No. 15 Florida Gulf Coast vs. No. 3 Florida

Key Matchup:
Florida's Will Yeguete vs. Florida Gulf Coast's Sherwood Brown: Brown has provided a lot of the Eagles' moxie, on which the media like to focus. Beyond moxie, he is scoring and rebounding menace who uses his 6-4 frame to his advantage. However, the Gators may counter with their defensive ace in the 6-6 Yeguete. The Florida sixth man from France is on the court to be an athletic stopper and will cause Brown plenty of issues.

Florida will Win IF:
nothing crazy happens. The Gators only lost once on a home or neutral court this season (the SEC final against Ole Miss) and were able to dispatch teams from smaller conferences with relative ease. The team will have size advantages in the frontcourt, so that the Gator guards can gamble a bit on defense and know that Patric Young is behind them to clean up mistakes. The Eagles' first two victims (Georgetown and San Diego State) did not have an extreme amount of size, and Florida should take advantage of Young and Erik Murphy

Florida Gulf Coast will Win IF:
the Gators underestimate the Eagles. The Eagles were helped by a poor performance by Georgetown's Otto Porter in the opener. They matched up well against the Aztecs in their secong game with big guards all around. Both the Hoyas and Aztecs may have been overconfident (that comes with youth). Coach Billy Donovan will have the Gators well prepared. It will also help the Eagles' cause if they can continue to knock down threes.

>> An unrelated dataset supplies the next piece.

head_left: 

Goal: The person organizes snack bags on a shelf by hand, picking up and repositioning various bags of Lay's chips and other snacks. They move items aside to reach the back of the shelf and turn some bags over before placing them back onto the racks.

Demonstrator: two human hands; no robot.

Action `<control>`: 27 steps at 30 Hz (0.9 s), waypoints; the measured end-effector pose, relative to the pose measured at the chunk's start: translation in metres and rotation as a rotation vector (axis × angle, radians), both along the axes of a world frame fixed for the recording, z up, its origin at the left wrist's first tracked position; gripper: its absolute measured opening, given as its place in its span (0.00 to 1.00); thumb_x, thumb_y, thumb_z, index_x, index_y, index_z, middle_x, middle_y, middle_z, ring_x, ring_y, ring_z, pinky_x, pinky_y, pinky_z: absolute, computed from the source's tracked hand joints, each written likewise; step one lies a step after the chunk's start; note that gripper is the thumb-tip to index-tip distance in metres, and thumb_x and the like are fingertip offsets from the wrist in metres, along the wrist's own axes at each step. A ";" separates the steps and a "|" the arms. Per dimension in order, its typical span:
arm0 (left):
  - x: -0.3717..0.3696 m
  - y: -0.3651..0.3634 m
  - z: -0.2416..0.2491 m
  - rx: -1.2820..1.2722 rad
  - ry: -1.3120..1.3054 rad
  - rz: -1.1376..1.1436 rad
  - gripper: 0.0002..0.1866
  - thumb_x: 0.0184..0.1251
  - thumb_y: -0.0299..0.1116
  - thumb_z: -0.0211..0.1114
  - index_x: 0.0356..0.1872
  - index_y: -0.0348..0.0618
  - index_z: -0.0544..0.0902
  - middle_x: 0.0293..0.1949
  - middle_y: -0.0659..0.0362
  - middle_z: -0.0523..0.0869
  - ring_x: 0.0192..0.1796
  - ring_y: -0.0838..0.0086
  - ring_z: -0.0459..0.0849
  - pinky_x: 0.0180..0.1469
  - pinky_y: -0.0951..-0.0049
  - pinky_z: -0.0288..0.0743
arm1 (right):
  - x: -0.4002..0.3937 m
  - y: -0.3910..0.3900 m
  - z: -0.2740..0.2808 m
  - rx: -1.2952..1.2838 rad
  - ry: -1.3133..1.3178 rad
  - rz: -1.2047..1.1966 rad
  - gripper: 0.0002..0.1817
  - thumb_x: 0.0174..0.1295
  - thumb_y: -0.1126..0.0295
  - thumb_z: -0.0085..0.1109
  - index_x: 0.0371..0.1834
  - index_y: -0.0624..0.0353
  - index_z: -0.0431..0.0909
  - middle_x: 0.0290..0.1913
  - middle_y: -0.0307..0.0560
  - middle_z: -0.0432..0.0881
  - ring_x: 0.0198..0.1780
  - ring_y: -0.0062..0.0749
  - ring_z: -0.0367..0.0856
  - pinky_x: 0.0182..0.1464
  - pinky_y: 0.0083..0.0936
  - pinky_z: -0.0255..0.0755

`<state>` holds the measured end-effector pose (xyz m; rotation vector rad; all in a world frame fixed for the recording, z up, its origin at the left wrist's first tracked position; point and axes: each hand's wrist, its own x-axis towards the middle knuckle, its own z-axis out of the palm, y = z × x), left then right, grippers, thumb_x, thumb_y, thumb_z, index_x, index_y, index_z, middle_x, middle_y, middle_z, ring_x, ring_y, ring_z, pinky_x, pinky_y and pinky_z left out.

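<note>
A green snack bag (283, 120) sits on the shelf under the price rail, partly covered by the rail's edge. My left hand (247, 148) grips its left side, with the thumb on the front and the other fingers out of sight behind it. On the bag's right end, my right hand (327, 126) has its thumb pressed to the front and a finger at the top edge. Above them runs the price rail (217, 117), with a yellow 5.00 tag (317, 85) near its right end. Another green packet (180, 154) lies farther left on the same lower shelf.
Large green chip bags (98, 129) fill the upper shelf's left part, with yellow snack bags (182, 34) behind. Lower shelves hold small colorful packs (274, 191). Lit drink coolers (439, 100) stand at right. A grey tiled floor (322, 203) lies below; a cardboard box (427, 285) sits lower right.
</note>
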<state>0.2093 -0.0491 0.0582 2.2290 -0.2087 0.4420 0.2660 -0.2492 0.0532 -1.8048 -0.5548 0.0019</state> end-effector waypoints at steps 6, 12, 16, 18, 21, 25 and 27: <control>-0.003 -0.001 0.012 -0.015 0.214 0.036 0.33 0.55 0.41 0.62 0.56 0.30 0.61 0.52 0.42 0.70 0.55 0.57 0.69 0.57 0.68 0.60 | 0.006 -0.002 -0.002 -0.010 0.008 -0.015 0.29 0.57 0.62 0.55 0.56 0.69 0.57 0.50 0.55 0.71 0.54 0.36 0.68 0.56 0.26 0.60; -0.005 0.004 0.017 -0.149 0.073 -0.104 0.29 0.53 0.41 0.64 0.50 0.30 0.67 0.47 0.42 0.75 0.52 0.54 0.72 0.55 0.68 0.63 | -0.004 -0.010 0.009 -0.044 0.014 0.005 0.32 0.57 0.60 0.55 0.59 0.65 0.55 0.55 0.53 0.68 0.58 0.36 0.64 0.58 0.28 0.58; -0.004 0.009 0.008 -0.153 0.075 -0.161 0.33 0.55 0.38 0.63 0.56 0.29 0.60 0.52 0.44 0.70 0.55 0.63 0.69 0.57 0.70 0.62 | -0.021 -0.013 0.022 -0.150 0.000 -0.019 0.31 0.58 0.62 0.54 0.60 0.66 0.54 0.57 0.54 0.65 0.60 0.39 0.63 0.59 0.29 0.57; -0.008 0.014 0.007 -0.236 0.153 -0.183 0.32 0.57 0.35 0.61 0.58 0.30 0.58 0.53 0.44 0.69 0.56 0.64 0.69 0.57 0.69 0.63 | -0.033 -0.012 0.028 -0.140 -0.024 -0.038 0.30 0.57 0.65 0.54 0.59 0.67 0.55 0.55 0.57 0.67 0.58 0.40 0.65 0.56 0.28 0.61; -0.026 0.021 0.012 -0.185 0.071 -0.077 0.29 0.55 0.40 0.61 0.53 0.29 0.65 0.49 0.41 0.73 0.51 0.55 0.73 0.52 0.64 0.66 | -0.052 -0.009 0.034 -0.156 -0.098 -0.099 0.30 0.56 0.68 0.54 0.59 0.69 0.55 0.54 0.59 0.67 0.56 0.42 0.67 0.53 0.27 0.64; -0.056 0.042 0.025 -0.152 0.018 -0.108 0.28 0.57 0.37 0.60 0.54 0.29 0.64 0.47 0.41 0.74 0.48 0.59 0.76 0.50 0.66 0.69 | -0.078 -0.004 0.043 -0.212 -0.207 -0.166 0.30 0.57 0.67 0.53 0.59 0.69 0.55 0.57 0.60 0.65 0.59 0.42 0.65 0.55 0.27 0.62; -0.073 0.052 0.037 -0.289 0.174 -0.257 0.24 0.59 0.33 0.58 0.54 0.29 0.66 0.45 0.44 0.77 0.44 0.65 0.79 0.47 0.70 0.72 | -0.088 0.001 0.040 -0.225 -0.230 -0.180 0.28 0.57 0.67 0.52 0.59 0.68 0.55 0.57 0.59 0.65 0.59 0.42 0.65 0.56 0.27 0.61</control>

In the first two tournament games, they have gone 15-of-33 (45.5 percent) from long range.

Player to Watch:
Florida's Kenny Boynton. As a high school player, Boynton was mentioned with the same reverence as players such as John Wall and Avery Bradley. According to Athlon magazine, Boynton was the 12th overall recruit in the 2009-10 freshman class, but his career took an odd downturn in his senior season. After averaging at least 14.0 points in his first three seasons, Boynton is only providing 12.1 points on 39.3 percent from the field this season. The 6-2 guard did have some early season success against smaller schools such as Alabama State, Middle Tennessee State and Yale. The Gators could use some offensive support from the perimeter and maybe Boynton will come through.

Prediction:
The Gators have advanced to the Elite Eight the last two seasons. Last year, they knocked off upstart Norfolk State (themselves a 15-seed upset winner) in the Round of 32. Florida Gulf Coast is a great story and has more size than most schools of its ilk. However, the Eagels will have to convert an incredible rate of 3-pointers, and the Gators will have to a rough game from the perimeter. Florida likes to spring its trap midway through the first half, which may lead to some easy baskets and a comfortable lead for the SEC regular-season champion. Midnight tolls for this Cinderella.